Wir hätten gerne mit Professor Schulz darüber gesprochen, wie denn die Chancen stehen, die Ideen des ABDA/KBV-Konzepts in die Tat umzusetzen, ob man tatsächlich in der Lage ist, eine Strategie vorzulegen, die Rabattverträge überflüssig macht und dabei trotzdem Einsparungen in der Größenordnung der Rabattverträge garantiert – und wenn ja, wie diese Strategie aussehen soll und wann die ABDA die Apothekerschaft über die weitere Vorgehensweise unterrichten wird. Leider erhielten wir nur als Antwort, dass man dies alles intensiv eruieren würde und derzeit gerade auch mit der KBV an Details und Konkretisierungen sowie Abschätzungen des Potenzials unter den gegenwärtigen Bedingungen arbeite, so dass dazu zum gegenwärtigen Zeitpunkt nichts Näheres gesagt werden könne.

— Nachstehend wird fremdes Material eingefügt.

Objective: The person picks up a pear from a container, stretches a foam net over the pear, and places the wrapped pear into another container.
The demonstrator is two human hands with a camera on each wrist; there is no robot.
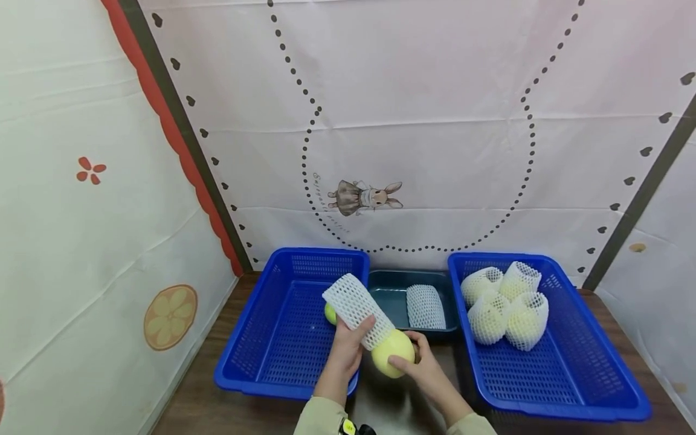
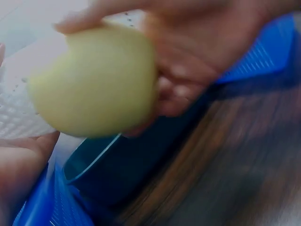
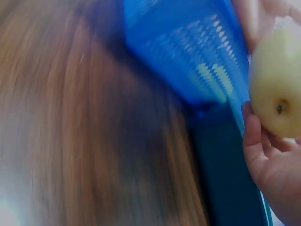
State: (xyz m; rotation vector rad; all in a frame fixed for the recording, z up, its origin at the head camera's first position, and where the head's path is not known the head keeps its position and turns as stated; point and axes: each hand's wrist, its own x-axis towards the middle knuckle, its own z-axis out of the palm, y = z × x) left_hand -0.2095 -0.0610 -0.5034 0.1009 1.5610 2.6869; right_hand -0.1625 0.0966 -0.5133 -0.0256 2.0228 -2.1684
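Observation:
My left hand (image 1: 349,343) holds a white foam net sleeve (image 1: 359,305), its thumb laid across the mesh. At the sleeve's lower end is a pale yellow round fruit (image 1: 394,354), apple- or pear-like, its upper side against or just inside the opening. The fingers and thumb of my right hand (image 1: 426,365) grip this fruit from the right. A dimple shows on the fruit (image 3: 282,106) in the right wrist view. In the left wrist view the fruit (image 2: 94,80) hides part of the sleeve (image 2: 21,110). Both hands are above the table, between two blue baskets.
A green fruit (image 1: 330,313) shows in the left blue basket (image 1: 228,362), partly hidden. The right blue basket (image 1: 614,362) has several net-wrapped fruits (image 1: 505,305). Between them a dark teal tray (image 1: 388,284) bears another white net sleeve (image 1: 425,307). A printed cloth (image 1: 424,151) hangs behind.

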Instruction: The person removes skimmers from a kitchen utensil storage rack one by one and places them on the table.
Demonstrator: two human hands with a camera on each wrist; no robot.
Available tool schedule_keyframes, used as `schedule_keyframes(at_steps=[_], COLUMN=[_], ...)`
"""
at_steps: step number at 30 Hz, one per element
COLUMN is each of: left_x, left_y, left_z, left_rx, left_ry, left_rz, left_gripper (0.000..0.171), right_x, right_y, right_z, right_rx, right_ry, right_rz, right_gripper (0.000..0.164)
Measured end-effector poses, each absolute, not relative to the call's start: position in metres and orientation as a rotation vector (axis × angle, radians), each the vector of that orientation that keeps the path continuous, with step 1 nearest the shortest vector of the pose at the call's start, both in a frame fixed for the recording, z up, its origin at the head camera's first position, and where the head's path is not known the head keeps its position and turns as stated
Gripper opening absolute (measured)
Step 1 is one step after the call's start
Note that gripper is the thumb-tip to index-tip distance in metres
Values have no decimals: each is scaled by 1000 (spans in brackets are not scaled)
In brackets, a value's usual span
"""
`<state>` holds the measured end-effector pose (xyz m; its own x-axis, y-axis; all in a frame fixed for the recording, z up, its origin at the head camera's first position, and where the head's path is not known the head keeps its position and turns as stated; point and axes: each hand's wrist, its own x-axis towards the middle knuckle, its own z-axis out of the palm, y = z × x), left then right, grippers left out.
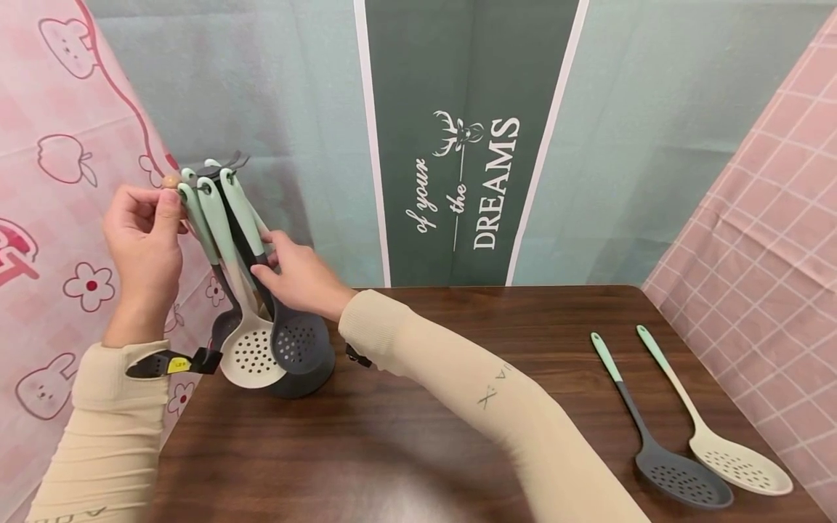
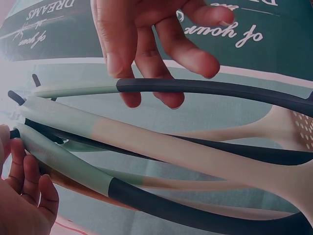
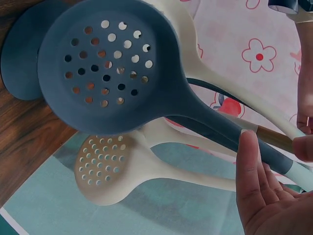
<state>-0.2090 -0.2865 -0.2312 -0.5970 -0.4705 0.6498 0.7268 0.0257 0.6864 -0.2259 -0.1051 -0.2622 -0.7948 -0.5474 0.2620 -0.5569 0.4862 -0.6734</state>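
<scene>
At the scene's far left, the right hand [image 1: 297,276] holds the dark skimmer [image 1: 297,338] on the utensil rack [image 1: 304,383], thumb and fingers about its handle. The left hand's [image 1: 145,236] fingertips pinch a hook [image 2: 15,133].

And there's the left arm [image 1: 118,421], forearm rising steeply, the left hand [image 1: 145,243] held high, thumb and forefinger close together in a pinch, remaining fingers loosely curled! The right arm [image 1: 484,392] stretches across from lower right, a long slant, and the right hand [image 1: 304,276] sits lower than the left, thumb opposing bent, spread fingers [image 2: 186,51]. Both forearms are sleeved, hands bare.
</scene>
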Motion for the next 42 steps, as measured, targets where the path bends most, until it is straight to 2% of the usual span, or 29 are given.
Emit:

Wer auf dem Deutschen Apothekertag 2010 dabei war, wird vernommen haben, dass das Zeitfenster für die historische Chance klein ist und unverzüglich genutzt werden sollte. Bleibt nur zu hoffen, dass hinter den Kulissen mehr passiert, als auf der Bühne erkennbar ist, dass die Revolution gelingt, bevor sich das Fenster wieder schließt und eine andere Revolution die ABDA in arge Bedrängnis bringt. Es wäre großartig, wenn mit dem ABDA/KBV-Konzept der Befreiungsschlag gelingen könnte, denn das gegenwärtige Chaos kann weder im Sinne der Politik, der Ärzte noch der Patienten und schon gar nicht der Apotheker sein.